Start of Record extracts
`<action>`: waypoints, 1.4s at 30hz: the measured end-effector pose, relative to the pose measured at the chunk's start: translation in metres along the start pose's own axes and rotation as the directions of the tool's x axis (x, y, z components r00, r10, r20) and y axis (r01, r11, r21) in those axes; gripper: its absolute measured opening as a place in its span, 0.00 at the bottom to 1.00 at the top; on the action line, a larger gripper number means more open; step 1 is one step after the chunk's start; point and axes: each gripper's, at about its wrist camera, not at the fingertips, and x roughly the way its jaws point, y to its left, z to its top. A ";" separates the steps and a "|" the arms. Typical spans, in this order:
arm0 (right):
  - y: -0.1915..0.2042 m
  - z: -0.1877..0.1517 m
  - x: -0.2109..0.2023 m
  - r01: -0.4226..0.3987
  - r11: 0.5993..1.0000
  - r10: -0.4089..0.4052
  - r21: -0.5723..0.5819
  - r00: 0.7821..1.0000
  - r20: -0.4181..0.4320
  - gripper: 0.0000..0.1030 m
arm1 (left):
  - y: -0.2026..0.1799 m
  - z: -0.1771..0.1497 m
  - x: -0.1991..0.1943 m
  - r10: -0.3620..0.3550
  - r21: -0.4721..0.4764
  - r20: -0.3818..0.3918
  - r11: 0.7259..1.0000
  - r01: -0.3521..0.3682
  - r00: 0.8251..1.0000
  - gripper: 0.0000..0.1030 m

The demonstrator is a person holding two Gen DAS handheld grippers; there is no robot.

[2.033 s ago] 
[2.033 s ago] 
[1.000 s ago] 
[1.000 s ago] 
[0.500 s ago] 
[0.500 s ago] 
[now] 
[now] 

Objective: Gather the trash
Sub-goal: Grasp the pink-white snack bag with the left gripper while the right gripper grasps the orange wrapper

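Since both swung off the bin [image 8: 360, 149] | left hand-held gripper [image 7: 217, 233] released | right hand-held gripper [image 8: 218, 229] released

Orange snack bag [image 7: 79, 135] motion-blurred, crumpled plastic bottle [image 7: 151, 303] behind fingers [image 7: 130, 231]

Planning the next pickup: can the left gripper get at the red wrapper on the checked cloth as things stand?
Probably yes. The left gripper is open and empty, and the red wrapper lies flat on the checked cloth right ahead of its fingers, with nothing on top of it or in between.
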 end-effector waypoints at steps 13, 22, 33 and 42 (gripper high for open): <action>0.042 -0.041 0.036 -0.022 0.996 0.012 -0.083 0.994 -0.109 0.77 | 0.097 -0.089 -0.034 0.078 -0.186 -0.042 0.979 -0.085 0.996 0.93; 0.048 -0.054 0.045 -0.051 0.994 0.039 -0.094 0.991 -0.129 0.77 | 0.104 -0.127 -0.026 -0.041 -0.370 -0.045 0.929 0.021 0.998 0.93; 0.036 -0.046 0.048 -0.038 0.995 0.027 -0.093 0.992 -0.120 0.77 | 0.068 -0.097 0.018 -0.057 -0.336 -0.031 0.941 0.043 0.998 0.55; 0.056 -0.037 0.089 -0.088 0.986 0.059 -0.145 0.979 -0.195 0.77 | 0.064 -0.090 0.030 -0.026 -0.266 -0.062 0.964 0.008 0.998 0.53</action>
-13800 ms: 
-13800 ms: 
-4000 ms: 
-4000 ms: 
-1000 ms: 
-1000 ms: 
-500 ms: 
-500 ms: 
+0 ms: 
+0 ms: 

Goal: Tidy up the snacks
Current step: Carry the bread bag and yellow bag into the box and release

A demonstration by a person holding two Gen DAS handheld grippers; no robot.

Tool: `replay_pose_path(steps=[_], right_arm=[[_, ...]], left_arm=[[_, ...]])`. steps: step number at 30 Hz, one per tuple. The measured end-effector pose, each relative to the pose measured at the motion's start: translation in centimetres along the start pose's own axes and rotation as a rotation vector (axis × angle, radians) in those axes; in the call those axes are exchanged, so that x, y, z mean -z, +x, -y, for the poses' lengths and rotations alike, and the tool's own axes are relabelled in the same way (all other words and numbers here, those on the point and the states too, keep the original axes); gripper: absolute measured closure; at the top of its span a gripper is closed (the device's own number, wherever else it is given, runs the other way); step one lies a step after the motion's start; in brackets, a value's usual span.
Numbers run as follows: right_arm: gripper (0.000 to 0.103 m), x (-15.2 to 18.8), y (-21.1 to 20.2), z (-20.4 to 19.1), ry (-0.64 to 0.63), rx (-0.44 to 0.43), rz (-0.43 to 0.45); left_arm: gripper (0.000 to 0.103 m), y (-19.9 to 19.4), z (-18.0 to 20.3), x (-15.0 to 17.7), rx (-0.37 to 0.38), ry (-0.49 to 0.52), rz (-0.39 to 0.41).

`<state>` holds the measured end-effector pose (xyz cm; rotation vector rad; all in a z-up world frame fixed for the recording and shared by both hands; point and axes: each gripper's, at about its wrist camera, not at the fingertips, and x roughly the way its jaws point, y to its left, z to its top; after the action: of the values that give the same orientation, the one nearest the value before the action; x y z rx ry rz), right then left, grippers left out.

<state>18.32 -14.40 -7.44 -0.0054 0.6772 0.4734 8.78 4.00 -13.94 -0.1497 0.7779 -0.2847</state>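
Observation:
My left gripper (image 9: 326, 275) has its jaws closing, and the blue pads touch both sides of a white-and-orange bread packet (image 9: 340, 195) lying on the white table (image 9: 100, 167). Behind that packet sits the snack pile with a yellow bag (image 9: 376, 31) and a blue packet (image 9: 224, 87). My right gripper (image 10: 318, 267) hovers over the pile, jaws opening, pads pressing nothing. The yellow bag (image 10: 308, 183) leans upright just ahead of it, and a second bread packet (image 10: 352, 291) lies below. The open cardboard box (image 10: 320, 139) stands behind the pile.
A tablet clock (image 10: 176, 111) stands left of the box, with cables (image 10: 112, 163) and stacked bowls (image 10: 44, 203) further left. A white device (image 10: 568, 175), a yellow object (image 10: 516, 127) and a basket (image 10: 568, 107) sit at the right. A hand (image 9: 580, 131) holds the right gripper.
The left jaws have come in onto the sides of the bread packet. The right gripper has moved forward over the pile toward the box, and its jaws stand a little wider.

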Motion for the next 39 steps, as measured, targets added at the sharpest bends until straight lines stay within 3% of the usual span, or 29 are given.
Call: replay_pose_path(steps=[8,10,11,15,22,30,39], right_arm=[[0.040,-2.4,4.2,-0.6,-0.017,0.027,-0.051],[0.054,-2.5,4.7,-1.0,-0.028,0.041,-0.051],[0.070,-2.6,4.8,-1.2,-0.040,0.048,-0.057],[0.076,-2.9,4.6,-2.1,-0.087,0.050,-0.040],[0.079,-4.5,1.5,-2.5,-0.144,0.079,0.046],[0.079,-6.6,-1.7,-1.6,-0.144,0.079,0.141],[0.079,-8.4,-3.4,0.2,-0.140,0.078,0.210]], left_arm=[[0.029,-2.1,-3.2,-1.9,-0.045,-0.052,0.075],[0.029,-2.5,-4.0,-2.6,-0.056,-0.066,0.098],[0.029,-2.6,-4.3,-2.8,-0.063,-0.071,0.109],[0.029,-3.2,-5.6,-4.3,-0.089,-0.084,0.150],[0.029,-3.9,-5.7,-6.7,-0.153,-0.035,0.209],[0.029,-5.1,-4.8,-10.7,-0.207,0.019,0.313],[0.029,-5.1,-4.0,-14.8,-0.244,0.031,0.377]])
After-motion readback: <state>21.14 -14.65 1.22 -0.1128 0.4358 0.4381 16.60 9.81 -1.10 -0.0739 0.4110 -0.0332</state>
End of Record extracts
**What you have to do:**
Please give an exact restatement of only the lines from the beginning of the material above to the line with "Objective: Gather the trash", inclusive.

**Task result:**
`<action>`: waypoints, 1.4s at 30hz: the measured end-effector pose, relative to the pose measured at the chunk's start: translation in metres along the start pose's own axes and rotation as the directions of the tool's x axis (x, y, z components r00, r10, r20) and y axis (r01, r11, r21) in those axes; gripper: its absolute measured opening as a place in its span, 0.00 at the bottom to 1.00 at the top; on the action line, a larger gripper number means more open; step 1 is one step after the chunk's start; point and axes: each gripper's, at about its wrist camera, not at the fingertips, and x roughly the way its jaws point, y to its left, z to its top. A ";" separates the steps and a "|" the arms. Typical spans, in this order:
arm0 (right):
  - y: -0.1915..0.2042 m
  - z: -0.1877..0.1517 m
  - x: -0.2109..0.2023 m
  - r01: -0.4226..0.3987
  - r11: 0.5993..1.0000
  - r10: -0.4089..0.4052
  - r21: -0.5723..0.5819
  - r00: 0.7821..1.0000
  - r20: -0.4181..0.4320
  - gripper: 0.0000..0.1030 m
arm1 (left):
  - y: -0.2026..0.1799 m
  - z: -0.1771..0.1497 m
  - x: -0.1991..0.1943 m
  - r10: -0.3620..0.3550
  - r21: -0.4721..0.4764
  - r20: -0.3818..0.3918
  - r11: 0.7259..1.0000
  - r01: -0.3521..0.3682
  - r00: 0.8251..1.0000
  - gripper: 0.0000..0.1030 m

The demonstrator is a person holding two Gen DAS handheld grippers; there is no robot.

[2.033 s ago] 
[2.033 s ago] 
[1.000 s ago] 
[1.000 s ago] 
[0.500 s ago] 
[0.500 s ago] 
[now] 
[now] 

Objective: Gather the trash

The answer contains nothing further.